Validation Requirements across Domains

[pczekalski]Introduce cybersecurity chapter - add V&V relation for cybersecurity

In terms of domains, the Operational Design Domain (ODD) is the driving factor, and typically has two dimensions. The first is the operational model, and the second is the physical domain (ground, airborne, marine, space). On the ground, Passenger AVs are perhaps the most well-known face of autonomy, with robo-taxi services and self-driving consumer vehicles gradually entering urban environments. Companies like Waymo, Cruise, and Tesla have taken different approaches to ODDs. Waymo’s fully driverless cars operate in sunny, geo-fenced suburbs of Phoenix with detailed mapping and remote supervision. Cruise began service in San Francisco, originally operating only at night to reduce complexity. Tesla’s Full Self Driving (FSD) Beta aims for broader generalization, but it still relies heavily on driver supervision and is limited by weather and visibility challenges.

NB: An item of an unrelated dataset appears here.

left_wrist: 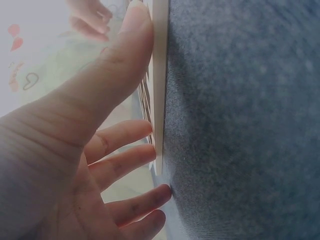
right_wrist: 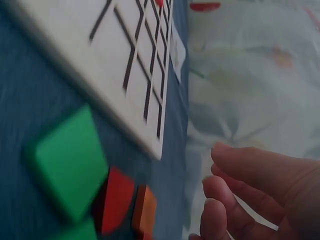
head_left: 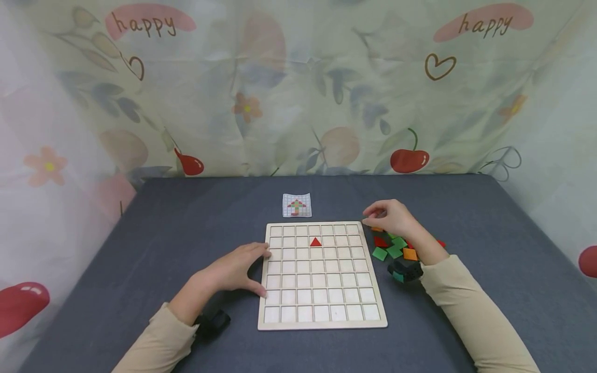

Transit shuttles, though less publicized, have quietly become a practical application of AVs in controlled environments. These low-speed vehicles typically operate in geo-fenced areas such as university campuses, airports, or business parks. Companies like Navya, Beep, and EasyMile deploy shuttles that follow fixed routes and schedules, interacting minimally with complex traffic scenarios. Their ODDs are tightly defined: they may not operate in rain or snow, often run only during daylight, and avoid high-speed or mixed-traffic conditions. In many cases, a remote operator monitors operations or is available to intervene if needed. Delivery robots represent a third class of autonomous mobility—compact, lightweight vehicles designed for last-mile delivery. Their ODDs are perhaps the narrowest, but that’s by design. These robots, from companies like Starship, Kiwibot, and Nuro, navigate sidewalks, crosswalks, and short street segments in suburban or campus environments. They operate at pedestrian speeds (typically under 10 mph), carry small payloads, and avoid extreme weather, high traffic, or unstructured terrain. Because they don’t carry passengers, safety thresholds and regulatory oversight can differ significantly.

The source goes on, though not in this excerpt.